--- RECORDS TO USE ---
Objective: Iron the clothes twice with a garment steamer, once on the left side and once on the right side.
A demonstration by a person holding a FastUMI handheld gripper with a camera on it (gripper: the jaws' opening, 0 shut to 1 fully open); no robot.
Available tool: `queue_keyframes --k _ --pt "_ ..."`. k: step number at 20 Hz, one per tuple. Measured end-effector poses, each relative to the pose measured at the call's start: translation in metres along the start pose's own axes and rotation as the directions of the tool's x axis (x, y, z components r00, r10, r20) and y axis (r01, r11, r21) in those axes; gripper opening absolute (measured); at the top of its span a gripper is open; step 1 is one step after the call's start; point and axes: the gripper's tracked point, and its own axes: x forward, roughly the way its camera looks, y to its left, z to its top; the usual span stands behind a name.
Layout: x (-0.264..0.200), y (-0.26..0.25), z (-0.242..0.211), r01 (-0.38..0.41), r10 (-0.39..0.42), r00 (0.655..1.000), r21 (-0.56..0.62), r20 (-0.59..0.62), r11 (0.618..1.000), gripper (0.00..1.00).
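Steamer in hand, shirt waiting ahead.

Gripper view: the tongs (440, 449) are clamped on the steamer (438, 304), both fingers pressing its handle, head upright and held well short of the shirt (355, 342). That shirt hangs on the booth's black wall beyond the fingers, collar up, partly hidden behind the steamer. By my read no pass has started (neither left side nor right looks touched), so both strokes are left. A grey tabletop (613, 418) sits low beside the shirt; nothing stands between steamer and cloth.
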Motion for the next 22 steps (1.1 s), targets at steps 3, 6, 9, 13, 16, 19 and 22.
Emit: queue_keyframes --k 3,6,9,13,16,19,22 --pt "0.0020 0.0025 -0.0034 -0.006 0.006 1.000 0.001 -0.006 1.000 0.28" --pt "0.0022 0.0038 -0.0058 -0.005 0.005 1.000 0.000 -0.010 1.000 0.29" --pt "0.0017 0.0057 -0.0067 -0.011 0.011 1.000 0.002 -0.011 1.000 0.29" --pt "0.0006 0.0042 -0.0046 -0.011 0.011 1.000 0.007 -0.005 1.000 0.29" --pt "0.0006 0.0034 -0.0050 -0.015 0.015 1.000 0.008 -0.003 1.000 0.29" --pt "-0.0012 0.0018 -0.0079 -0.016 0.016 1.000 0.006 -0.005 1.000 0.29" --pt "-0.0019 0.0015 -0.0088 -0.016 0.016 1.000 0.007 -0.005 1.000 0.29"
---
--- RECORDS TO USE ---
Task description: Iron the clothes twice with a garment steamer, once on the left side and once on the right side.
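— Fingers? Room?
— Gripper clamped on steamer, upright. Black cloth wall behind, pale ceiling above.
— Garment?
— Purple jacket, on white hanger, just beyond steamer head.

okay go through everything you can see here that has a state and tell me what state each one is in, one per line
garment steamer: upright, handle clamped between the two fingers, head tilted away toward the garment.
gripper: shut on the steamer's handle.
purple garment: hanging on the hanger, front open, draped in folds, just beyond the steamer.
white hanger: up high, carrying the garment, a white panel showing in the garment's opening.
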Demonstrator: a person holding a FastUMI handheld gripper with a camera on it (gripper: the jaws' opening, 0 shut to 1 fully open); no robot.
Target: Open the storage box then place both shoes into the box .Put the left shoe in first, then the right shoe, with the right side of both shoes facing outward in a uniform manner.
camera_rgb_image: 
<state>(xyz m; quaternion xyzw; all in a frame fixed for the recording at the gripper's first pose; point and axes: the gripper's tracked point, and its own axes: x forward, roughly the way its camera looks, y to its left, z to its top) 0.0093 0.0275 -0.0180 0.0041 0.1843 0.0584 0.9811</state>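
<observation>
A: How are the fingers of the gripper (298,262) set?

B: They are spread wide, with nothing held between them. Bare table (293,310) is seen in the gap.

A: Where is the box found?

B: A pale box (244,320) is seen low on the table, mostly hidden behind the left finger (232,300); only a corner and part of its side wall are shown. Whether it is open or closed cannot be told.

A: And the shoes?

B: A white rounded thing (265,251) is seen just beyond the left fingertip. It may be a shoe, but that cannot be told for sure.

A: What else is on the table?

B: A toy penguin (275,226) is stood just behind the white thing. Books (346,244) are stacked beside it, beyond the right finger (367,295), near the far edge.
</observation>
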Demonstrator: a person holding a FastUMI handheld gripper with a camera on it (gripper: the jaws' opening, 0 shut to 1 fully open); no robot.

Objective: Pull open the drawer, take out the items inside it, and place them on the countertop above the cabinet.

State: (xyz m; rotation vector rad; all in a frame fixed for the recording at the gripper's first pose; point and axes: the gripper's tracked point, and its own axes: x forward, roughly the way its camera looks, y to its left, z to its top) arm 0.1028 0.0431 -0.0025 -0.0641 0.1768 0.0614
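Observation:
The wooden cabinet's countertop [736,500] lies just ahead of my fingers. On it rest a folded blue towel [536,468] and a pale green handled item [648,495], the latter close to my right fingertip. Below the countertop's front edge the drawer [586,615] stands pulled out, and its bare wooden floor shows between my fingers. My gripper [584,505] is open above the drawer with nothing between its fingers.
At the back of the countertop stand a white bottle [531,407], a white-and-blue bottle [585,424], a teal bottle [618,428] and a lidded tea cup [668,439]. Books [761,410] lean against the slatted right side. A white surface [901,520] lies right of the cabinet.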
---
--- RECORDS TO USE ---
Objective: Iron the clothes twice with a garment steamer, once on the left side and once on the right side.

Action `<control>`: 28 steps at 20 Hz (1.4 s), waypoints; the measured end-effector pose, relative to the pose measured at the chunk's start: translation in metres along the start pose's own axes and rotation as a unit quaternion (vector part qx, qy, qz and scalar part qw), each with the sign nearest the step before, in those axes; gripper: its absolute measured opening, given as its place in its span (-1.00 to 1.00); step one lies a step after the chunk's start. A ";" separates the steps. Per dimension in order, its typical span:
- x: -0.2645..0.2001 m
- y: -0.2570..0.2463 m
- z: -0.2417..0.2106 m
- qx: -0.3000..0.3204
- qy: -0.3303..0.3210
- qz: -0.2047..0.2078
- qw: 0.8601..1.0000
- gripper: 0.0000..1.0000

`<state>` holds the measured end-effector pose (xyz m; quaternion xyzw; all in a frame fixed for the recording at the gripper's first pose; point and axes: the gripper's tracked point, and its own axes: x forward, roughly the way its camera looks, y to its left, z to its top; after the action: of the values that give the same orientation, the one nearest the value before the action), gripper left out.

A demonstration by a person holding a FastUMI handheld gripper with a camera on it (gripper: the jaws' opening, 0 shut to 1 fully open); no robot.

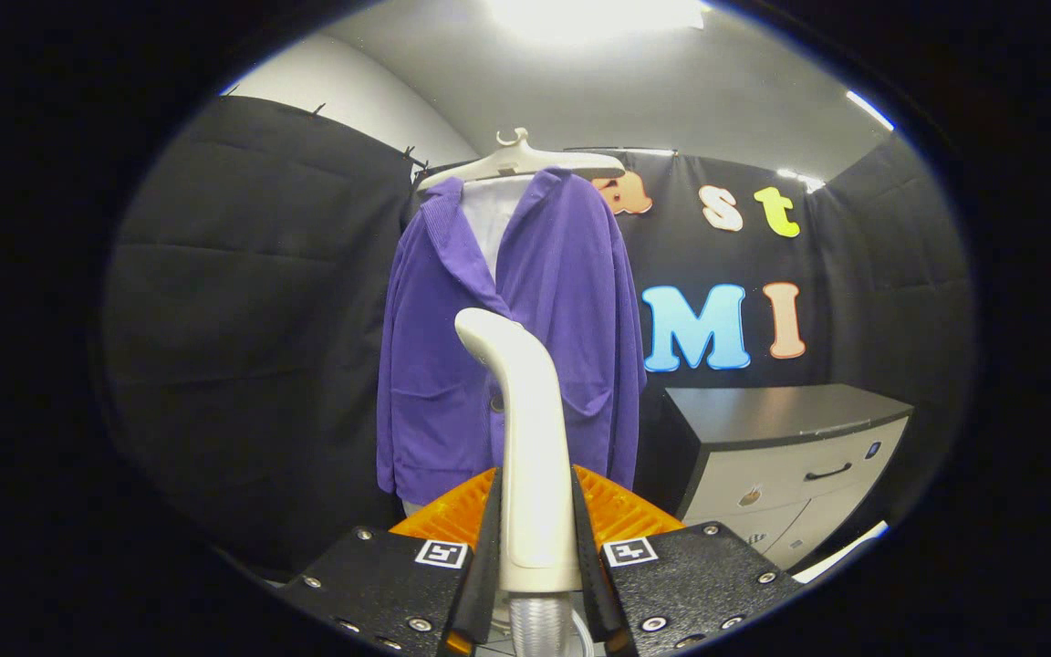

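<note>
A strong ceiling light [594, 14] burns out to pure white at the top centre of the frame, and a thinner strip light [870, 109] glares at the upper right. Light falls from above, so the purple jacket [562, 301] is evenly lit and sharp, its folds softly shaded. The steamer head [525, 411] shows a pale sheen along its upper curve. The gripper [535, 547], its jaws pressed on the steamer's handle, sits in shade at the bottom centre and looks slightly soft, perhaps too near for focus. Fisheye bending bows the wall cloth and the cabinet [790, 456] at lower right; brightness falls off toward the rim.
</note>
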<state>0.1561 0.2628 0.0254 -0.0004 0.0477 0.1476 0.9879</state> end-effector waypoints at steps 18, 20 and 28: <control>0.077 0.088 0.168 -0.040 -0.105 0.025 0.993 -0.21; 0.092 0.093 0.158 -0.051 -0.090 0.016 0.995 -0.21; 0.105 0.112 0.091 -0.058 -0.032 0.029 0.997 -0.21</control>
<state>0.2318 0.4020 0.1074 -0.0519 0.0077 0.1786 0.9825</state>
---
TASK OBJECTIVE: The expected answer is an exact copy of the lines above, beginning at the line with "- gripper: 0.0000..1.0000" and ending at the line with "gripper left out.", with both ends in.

REPLY TO THE TASK:
- gripper: 0.0000..1.0000

`<state>` holds the measured end-effector pose (xyz m; quaternion xyzw; all in a frame fixed for the recording at the gripper's first pose; point and axes: the gripper's tracked point, and its own axes: x forward, roughly the way its camera looks, y to its left, z to its top; after the action: of the values that give the same orientation, the one nearest the value before the action), gripper left out.

The output shown is complete.